Since you probably came here to read about the G5 here’s a rundown of the notable specs, via Android Central:

  • Android 6.0.1
  • Snapdragon 820
  • 5.3 inch QHD IPS display @ 554 dpi
  • 16 MP & 8MP wide-angle (135 degrees) rear cameras
  • 4 GB RAM
  • 32 GB onboard storage, supports up to 2 TB microSD
  • 2,800 mAh removable battery
  • Available in Silver, Titan, Gold & Pink

And here’s the cheeky launch video—the add-on modules are detailed in the first half:

Launch add-ons include a camera controller with extended battery and a 32-bit audio amp from Bang & Olufsen, with the promise of more modules to come. Here’s what’s wrong with that promise:

My old Handspring Visor also had a variety of available modules, including the GSM phone unit and an add-on camera that could capture images in colour at 320 x 240 pixels—a pretty big deal in the year 2000.

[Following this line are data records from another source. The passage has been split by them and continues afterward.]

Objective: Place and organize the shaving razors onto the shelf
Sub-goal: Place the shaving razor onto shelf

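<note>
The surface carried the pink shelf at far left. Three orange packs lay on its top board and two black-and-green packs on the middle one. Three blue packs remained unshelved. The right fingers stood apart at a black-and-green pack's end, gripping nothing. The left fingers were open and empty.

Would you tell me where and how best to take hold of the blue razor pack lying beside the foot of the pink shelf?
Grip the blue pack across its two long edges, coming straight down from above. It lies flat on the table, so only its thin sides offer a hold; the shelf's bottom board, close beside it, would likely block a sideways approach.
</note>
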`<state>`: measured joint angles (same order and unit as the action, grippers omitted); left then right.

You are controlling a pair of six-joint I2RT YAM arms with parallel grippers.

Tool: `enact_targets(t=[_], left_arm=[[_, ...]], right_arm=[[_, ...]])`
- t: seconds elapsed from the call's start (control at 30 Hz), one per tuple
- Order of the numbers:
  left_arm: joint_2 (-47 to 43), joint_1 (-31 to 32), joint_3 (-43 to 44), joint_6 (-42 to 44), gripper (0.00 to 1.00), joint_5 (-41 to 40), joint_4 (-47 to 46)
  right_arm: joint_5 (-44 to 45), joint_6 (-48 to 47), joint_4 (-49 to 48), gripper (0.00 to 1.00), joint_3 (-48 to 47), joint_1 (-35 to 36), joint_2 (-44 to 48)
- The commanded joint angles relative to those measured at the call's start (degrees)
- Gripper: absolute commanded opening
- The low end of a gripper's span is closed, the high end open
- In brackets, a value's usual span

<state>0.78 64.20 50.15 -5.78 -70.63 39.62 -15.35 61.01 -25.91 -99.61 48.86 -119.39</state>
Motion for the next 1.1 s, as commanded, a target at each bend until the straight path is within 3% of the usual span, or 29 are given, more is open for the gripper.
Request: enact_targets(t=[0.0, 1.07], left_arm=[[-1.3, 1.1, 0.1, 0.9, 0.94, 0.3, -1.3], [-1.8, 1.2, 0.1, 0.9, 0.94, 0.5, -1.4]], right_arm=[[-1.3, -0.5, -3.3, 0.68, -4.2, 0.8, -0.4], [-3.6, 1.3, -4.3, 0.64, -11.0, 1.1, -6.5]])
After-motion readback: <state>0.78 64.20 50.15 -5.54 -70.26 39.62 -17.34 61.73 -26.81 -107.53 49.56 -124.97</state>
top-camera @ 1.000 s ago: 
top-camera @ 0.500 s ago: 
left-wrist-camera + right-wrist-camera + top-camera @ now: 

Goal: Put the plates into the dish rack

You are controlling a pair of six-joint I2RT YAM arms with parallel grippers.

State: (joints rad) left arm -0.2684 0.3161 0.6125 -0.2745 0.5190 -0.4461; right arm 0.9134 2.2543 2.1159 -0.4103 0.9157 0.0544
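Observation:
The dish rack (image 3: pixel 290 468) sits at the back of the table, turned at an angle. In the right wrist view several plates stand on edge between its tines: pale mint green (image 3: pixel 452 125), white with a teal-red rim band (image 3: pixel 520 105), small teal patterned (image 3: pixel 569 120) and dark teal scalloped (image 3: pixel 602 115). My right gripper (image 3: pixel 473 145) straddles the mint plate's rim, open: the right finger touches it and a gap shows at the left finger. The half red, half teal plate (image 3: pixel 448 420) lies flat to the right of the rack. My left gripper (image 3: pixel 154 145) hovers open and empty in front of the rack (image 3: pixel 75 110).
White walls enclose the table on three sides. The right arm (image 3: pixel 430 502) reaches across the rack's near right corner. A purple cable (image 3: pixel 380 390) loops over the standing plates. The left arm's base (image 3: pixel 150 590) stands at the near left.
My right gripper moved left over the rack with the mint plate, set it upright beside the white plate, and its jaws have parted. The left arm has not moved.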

But what if you wanted to use the phone radio and the camera at the same time? A ridiculous question to ask at the turn of the century but today it’s a basic and very necessary function for any mobile device. What if, for example, that B&O module for the G5 added 32-bit audio recording as a feature, and someone wanted to capture high fidelity audio and use physical camera controls at the same time?

LG is no doubt expecting two streams of revenue from their new G5—sales from the phones and from the add-on modules as well. The only thing that would ruin that party is someone else building a phone with all that stuff on board from the get-go. Wouldn’t that be the phone you’d rather have?